Gabriele scrive una lista sul suo vagare nei boschi; Sabrina e Denise scrivono sullo spirito con cui dialogano. Jessica scrive sul cielo e Adele ci legge il testo di una canzone delle Cervices. La Brenda scrive un testo su un episodio spiacevole che è accaduto a lei e Simo, quando hanno soccorso un amico in pessime condizioni. 
Simo ci regala questo:



L'Adele e Gabriele mi aiutano con il tè che serviamo in bellissimi barattoli, visto che la lavastoviglie si sta mangiando tutti i bicchieri.
Poi, a causa di qualcosa letto e detto dall'Adele, viene fuori questa poesia qui:

L’ALBERO OCCIDENTALE

Poiché ero l’albero più occidentale del giardino
Per ultimo mi scuotevo di dosso la fredda rugiada.
Nebbia e noia via dai miei rami lentamente strisciavano
E nessuno al mio risveglio applaudiva,
Ché i miei compagni erano da tempo gloriosi nella luce.

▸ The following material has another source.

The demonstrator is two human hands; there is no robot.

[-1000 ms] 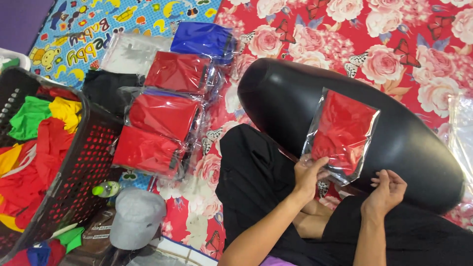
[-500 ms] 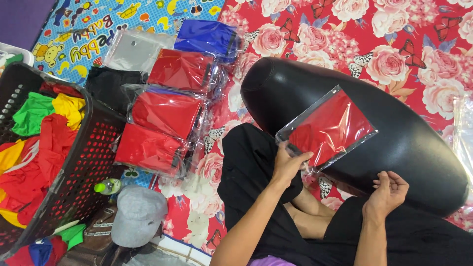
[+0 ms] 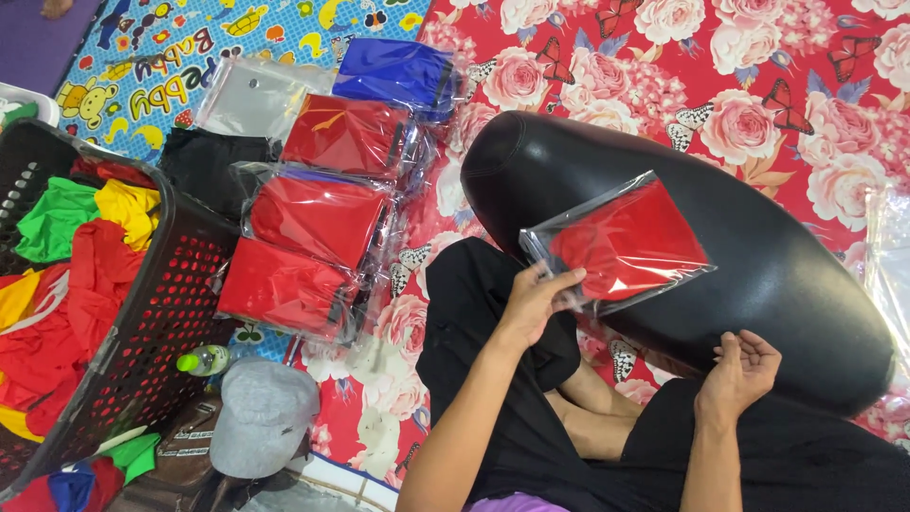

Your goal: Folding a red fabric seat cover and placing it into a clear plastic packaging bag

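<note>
My left hand [image 3: 533, 301] grips the near-left corner of a clear plastic bag with a folded red garment [image 3: 626, 244] inside. The bag lies tilted on a long black padded cushion [image 3: 758, 256] across my lap. My right hand [image 3: 741, 372] rests at the cushion's near edge, fingers loosely curled, holding nothing. To the left on the floor lie stacked bagged garments: red packs [image 3: 313, 218], a blue pack [image 3: 398, 71] and a black one [image 3: 204, 166].
A black perforated laundry basket [image 3: 161, 322] at the left holds loose red, green and yellow clothes. A grey cap [image 3: 261, 417], a small green-capped bottle [image 3: 204, 360] and a brown pouch [image 3: 180, 455] lie near it. Red floral mat [image 3: 758, 76] and cartoon mat [image 3: 142, 66] cover the floor.
My left hand has swung the bagged red garment leftward and laid it flatter across the cushion. My right hand has let go of it and stays near the cushion's edge.
</note>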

Ma la sera su me emigravano gli uccelli
Che l’ombra sgomentava da ogni altro verde asilo;
Lungo e dolce da me s’alzava il canto;
Avidi gli occhi degli uomini mi fissavano, mentre
Ero avvolto dal sole nell’amoroso addio
E brillavo come una torcia sul mondo spento.

Margherita Guidacci

Rimettiamo un po' a posto. Intanto in sala prove si è scatenato l'uragano  a ritmo di voci distorte (Adele e Pane); batteria (Thibault) e oggetti strumentali non meglio identificati.